The 2026 Facilitation Lab Summit brought together eight extraordinary facilitators in Austin, Texas for two days of exploration, practice, and connection. The theme was “Edges” — the spaces beyond the familiar where real change, insight, and belonging become possible. Every session this year built on that idea from a different angle: what it means to step into the unknown, to show up fully as yourself, to illuminate others, to read the room, and to hold space for everything people carry when they walk through the door.


The summit provided an invaluable opportunity for facilitators to learn, challenge their assumptions, and grow. We were privileged to hear from a diverse group of speakers who brought their full selves to each session, modeling the very practices they were teaching.
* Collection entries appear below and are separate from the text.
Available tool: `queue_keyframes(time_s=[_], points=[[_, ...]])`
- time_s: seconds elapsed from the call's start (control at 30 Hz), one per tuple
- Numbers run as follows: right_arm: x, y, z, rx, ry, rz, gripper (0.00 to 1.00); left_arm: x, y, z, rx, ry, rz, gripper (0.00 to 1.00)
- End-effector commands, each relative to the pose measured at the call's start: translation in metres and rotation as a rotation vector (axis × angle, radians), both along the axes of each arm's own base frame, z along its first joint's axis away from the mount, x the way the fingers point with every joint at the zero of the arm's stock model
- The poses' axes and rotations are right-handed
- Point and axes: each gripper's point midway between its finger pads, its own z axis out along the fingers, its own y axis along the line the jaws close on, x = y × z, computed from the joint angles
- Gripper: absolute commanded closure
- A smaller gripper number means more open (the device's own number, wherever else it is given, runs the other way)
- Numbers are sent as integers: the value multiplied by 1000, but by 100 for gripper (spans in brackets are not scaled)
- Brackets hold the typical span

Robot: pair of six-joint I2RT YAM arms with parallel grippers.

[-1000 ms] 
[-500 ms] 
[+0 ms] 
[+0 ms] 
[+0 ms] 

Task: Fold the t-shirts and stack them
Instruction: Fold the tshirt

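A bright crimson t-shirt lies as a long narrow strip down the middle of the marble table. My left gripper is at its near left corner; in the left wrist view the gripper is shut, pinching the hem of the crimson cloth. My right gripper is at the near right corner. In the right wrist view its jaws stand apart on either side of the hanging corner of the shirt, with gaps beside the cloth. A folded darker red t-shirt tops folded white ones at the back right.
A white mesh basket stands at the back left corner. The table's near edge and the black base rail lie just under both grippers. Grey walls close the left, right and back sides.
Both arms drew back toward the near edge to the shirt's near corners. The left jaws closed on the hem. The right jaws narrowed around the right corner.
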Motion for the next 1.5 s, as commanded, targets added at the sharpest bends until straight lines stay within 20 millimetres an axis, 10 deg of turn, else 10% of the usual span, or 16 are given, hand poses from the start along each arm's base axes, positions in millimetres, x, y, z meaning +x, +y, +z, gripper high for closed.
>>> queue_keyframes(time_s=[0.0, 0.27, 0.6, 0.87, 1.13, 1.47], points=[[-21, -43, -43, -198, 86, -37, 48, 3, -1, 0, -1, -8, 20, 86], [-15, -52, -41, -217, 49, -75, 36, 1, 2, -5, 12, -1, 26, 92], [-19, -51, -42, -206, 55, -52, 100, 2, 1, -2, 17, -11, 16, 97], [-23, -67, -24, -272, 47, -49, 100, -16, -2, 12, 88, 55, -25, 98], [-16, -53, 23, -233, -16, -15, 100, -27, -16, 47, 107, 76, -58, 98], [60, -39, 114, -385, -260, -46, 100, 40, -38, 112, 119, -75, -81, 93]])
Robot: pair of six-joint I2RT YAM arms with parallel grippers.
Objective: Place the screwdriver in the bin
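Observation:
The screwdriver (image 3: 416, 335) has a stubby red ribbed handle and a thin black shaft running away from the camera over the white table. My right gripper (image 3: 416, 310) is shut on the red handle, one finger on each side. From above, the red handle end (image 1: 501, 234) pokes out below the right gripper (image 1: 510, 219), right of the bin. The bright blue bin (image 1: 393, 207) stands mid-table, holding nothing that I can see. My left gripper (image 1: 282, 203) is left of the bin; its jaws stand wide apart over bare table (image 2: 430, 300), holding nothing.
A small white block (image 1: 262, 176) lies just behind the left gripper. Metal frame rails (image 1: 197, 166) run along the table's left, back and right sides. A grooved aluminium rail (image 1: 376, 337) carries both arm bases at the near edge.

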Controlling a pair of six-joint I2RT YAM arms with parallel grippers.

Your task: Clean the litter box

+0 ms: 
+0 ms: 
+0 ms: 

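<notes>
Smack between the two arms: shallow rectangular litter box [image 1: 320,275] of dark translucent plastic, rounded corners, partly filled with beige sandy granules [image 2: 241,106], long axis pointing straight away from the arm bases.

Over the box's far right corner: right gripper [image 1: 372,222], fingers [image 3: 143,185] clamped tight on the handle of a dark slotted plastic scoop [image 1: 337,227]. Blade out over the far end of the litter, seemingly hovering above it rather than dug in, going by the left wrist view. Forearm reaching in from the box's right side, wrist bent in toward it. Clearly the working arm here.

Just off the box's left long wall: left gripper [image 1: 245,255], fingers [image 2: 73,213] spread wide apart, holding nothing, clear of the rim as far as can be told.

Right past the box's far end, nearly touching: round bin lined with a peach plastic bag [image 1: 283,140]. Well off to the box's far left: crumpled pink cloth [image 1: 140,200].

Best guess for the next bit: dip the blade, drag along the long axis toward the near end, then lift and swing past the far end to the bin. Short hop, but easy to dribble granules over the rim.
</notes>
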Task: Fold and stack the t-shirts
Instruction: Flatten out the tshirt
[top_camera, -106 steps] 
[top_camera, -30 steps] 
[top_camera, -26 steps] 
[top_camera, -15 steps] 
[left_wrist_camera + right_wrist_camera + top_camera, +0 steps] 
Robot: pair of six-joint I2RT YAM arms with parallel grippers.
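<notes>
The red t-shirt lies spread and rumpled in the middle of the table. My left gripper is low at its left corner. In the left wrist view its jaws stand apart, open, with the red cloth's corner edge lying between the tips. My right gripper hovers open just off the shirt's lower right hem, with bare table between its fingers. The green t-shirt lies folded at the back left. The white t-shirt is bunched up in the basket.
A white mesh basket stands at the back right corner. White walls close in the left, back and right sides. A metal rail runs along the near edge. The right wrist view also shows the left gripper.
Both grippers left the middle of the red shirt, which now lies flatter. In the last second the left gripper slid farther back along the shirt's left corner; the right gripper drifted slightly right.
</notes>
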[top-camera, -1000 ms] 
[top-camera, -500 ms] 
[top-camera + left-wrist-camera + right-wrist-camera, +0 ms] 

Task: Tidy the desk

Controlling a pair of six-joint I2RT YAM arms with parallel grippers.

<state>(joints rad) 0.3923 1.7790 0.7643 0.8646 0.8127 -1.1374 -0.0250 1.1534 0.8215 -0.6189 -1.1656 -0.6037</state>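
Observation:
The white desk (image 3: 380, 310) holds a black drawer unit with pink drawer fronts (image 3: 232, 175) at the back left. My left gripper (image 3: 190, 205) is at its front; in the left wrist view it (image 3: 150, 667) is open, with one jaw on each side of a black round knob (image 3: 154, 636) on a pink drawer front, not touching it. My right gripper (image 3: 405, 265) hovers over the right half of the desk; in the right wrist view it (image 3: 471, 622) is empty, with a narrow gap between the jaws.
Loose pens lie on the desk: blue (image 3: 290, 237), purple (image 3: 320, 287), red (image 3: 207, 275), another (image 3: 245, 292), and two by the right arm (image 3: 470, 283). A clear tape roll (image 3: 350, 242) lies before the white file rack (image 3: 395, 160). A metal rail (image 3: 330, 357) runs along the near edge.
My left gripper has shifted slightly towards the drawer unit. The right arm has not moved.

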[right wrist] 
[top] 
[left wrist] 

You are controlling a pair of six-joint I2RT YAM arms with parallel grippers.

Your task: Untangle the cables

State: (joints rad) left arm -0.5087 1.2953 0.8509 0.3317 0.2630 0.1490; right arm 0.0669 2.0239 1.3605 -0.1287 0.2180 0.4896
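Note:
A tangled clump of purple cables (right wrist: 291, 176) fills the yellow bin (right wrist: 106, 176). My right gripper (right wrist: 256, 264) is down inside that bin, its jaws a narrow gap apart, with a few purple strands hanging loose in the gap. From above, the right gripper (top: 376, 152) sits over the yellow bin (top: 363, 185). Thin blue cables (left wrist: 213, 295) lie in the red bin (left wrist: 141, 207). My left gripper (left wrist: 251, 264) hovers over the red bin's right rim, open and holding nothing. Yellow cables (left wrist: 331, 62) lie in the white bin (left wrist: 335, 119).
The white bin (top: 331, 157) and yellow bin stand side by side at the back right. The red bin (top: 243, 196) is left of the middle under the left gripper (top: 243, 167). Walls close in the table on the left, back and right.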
From guided meditations and somatic exercises to live facilitation simulations and fire-based frameworks, every session left participants with tools they could use and questions they are still sitting with. Read on for a summary of each workshop delivered at this year’s summit.

Dan Walker

Unlocking Collective Wisdom

In his session “Unlocking Collective Wisdom,” Dan Walker invited participants into a rich conversation about why we facilitate in the first place. Rooted in his foundational belief that the smartest person in the room is the room, Dan guided the group through reflections on collective process, the tension between urgency and long-term change, and how to maintain wellness when the world feels like it is at an edge. Drawing on a personal story of burnout and a transformative conversation with an indigenous elder who offered one word — patience — Dan helped participants explore the difference between the urgent need of now and the generational nature of real change.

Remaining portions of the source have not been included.